1. Know what you have
You cannot protect or document what you have never written down. Start here, even if it is just a spreadsheet.
- List every device on site that connects to a network: feeding, oxygen, pumps, dosing, sensors, cameras, the remote gateway, the office machines.
- For each one, note who made it, roughly how old it is, and whether it still gets updates.
- Mark which ones can be reached from outside the local network. Be honest, and when in doubt, assume yes.
2. Close the easy doors
This is the part that stops the opportunists, and it is mostly free.
- Change every default and shared password. One login per person where you can.

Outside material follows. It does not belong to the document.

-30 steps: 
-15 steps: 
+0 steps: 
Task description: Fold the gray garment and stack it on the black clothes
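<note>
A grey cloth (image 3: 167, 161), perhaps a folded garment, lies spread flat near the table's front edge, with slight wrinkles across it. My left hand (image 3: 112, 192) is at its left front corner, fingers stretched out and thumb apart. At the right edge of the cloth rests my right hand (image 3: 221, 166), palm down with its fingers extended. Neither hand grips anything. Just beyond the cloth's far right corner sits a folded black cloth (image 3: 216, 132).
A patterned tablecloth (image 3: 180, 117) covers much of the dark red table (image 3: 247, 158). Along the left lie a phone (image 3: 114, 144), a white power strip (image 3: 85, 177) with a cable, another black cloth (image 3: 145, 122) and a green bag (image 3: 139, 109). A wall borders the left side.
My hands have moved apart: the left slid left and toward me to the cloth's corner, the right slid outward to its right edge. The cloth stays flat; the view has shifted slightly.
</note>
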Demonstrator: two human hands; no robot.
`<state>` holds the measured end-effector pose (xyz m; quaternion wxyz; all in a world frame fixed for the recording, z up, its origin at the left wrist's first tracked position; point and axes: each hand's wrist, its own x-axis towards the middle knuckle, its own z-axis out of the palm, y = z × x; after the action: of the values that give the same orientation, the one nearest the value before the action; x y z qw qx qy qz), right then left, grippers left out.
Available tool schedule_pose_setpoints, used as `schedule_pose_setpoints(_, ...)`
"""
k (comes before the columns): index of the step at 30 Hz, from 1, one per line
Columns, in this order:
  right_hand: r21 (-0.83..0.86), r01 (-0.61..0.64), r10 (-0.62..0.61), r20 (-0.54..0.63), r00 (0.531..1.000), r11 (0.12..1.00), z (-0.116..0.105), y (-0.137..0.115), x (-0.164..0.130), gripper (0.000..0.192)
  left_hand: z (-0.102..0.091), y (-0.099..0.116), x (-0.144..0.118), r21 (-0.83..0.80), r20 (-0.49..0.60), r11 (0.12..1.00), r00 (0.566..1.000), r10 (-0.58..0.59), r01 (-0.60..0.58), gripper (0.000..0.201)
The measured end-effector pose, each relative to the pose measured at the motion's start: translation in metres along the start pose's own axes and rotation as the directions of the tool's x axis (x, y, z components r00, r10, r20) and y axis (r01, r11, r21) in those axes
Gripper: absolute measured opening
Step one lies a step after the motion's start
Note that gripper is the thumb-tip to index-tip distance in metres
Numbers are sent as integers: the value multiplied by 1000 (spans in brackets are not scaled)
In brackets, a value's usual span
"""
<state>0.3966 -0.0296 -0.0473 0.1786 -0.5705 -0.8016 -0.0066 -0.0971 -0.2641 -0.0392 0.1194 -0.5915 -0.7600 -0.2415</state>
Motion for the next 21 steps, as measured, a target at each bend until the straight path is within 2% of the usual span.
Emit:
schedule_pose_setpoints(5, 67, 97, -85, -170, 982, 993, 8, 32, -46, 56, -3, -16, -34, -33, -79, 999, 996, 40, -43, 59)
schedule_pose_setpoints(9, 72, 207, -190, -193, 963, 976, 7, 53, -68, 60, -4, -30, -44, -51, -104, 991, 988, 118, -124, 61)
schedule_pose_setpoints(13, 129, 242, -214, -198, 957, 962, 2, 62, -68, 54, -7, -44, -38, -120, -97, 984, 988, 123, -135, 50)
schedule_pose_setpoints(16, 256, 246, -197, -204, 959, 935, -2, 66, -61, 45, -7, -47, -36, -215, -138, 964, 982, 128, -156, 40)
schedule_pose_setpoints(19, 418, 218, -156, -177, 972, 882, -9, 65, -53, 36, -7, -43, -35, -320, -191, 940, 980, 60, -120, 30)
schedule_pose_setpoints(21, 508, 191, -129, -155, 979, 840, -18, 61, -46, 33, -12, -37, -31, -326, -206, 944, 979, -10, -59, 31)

- Turn off remote access you are not actually using.
- Put the control equipment on a separate network from office and guest wifi.
- Make sure someone is responsible for applying updates, and that it actually happens.
3. Be able to prove it
This is the difference between doing security and being able to show it. The Act, NSM Basic Principles, and NIS2 all care about evidence, not good intentions.
- Keep the asset list current, with a date on it.
- Write down your suppliers and what they can access. The Act pushes requirements down to them too.
- Have a short, written note on how you would respond to an incident, and who does what.
- Keep a simple record of the fixes you have made, so you can show progress over time.
4. Be ready for the bad day
- Know who you call, internally and externally, at any hour.
- Know how you would run the site if the control systems went down for 72 hours.
- Make sure backups of your configurations exist, and that someone has tested restoring one.
How this maps to the rules
Sections 1 and 3 are the heart of what the Digital Security Act and NSM Basic Principles ask you to demonstrate: you know your systems, and you can document them. Section 2 is the practical risk reduction. Section 4 is incident readiness, which NIS2 leans on heavily. You do not need to quote paragraph numbers to a board. You need to be able to show the work.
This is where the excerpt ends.